[Source records]
───

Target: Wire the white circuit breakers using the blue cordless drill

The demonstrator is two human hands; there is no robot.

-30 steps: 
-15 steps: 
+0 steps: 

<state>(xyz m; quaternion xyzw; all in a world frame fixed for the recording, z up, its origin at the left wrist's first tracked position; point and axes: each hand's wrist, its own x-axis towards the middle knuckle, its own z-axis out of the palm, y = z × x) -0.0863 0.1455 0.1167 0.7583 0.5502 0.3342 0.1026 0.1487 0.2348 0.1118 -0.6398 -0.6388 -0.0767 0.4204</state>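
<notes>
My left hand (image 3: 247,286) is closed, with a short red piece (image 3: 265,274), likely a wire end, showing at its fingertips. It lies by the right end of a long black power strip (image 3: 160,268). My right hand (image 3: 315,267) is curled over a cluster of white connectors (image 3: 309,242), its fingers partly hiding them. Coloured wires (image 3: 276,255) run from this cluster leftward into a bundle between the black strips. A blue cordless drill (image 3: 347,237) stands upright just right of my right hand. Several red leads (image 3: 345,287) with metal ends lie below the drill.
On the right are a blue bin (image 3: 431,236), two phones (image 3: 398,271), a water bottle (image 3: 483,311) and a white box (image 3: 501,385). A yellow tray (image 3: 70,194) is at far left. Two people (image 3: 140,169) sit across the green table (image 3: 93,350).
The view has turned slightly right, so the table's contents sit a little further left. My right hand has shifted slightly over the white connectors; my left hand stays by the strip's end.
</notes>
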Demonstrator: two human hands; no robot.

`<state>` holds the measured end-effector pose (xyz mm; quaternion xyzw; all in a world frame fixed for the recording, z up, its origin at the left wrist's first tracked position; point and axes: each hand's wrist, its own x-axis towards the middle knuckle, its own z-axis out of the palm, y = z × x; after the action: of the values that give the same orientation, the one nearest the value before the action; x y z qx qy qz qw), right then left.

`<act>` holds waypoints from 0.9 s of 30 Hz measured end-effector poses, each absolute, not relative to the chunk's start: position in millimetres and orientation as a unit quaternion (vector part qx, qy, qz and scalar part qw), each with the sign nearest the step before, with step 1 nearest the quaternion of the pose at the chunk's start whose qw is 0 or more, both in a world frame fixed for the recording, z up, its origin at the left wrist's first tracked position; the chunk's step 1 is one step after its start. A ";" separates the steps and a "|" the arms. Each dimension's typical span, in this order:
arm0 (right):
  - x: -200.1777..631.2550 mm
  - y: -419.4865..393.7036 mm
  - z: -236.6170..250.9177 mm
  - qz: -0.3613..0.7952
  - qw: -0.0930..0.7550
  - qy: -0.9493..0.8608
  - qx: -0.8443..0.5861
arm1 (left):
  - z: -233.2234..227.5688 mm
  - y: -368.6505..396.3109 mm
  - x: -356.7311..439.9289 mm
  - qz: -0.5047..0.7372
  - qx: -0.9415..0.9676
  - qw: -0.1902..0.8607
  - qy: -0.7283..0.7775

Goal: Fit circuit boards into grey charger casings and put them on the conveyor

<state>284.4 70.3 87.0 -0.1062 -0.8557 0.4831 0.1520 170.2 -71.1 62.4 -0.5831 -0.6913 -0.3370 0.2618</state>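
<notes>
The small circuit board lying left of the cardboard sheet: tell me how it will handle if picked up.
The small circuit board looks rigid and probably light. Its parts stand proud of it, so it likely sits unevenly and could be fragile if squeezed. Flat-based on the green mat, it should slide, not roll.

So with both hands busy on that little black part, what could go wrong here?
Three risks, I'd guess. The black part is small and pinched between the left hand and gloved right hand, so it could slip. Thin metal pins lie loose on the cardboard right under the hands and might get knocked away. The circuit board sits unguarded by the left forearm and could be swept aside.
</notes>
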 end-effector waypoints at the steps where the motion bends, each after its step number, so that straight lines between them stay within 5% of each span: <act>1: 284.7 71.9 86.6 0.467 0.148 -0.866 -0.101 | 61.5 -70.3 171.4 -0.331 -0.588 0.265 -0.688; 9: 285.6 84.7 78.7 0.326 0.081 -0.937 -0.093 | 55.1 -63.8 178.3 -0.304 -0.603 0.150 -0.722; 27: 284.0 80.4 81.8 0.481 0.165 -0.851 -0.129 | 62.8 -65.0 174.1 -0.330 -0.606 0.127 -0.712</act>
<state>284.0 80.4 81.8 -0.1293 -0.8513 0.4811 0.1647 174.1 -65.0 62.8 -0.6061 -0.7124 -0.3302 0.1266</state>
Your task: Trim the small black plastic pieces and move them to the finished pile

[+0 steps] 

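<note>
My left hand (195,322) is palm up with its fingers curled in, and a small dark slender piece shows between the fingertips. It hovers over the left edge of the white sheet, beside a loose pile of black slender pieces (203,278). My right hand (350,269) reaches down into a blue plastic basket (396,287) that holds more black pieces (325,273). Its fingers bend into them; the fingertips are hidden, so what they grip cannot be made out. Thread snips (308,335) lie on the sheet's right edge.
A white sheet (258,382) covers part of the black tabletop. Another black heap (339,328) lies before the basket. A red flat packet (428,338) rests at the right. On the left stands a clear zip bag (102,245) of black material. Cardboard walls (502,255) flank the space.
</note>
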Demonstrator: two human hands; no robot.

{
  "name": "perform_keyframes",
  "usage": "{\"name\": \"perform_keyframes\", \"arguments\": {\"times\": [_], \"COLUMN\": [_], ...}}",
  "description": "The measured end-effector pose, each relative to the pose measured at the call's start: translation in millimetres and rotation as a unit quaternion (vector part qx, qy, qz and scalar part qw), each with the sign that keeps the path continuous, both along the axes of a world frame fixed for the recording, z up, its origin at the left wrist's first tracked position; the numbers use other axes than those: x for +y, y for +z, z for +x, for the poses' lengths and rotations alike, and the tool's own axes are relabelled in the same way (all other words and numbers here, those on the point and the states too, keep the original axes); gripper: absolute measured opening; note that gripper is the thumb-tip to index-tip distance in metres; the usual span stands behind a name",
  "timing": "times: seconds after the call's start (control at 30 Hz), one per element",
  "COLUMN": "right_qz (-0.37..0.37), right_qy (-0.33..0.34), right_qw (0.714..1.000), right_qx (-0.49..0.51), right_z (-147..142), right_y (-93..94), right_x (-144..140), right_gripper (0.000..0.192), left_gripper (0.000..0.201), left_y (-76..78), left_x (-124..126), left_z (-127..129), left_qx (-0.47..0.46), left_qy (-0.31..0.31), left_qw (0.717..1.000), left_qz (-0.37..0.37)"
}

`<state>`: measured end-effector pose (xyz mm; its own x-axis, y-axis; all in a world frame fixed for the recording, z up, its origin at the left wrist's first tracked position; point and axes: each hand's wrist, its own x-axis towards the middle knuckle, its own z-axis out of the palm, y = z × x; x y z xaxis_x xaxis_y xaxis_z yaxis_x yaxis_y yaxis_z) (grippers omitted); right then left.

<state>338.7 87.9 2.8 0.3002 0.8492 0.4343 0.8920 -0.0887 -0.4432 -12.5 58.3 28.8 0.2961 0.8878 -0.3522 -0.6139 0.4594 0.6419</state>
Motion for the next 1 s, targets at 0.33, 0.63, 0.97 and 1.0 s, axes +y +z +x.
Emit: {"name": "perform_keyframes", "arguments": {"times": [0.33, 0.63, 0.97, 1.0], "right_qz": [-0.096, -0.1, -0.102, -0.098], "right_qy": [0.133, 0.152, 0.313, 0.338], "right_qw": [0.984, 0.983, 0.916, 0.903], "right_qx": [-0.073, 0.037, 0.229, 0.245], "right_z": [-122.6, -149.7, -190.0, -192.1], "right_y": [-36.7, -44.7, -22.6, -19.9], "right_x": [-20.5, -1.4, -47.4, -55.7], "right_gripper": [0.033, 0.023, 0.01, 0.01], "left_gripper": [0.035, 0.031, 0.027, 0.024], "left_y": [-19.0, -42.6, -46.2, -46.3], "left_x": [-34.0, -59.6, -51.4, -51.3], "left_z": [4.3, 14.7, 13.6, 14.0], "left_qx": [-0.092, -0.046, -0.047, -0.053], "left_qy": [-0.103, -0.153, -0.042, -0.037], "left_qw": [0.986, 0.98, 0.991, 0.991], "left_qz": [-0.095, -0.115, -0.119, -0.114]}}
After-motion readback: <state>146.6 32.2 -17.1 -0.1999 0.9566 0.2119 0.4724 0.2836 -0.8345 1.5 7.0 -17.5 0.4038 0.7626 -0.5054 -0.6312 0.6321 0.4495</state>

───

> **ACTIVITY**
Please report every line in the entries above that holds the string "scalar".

> **SOLUTION**
`<act>` holds waypoints from 0.9 s of 30 Hz measured end-effector poses, each absolute, not relative to the chunk's start: position in millimetres and orientation as a unit quaternion (vector part qx, qy, qz and scalar part qw), each with the sign nearest the step before, with step 1 nearest the quaternion of the pose at the chunk's start whose qw is 0 or more, both in a world frame fixed for the recording, z up, its origin at the left wrist's first tracked position; the chunk's step 1 is one step after its start. A ";" separates the steps and a "|" the arms. Each dimension's typical span, in this order:
  "description": "The measured end-effector pose, each relative to the pose measured at the call's start: translation in millimetres and rotation as a unit quaternion (vector part qx, qy, qz and scalar part qw), each with the sign that keeps the path continuous, both along the axes of a world frame fixed for the recording, z up, its origin at the left wrist's first tracked position; the numbers use other axes than those: x for +y, y for +z, z for +x, for the poses' lengths and rotations alike, and the tool's own axes are relabelled in the same way (all other words and numbers here, those on the point and the states too, keep the original axes); gripper: absolute measured opening; note that gripper is the thumb-tip to index-tip distance in metres; the usual span stands behind a name",

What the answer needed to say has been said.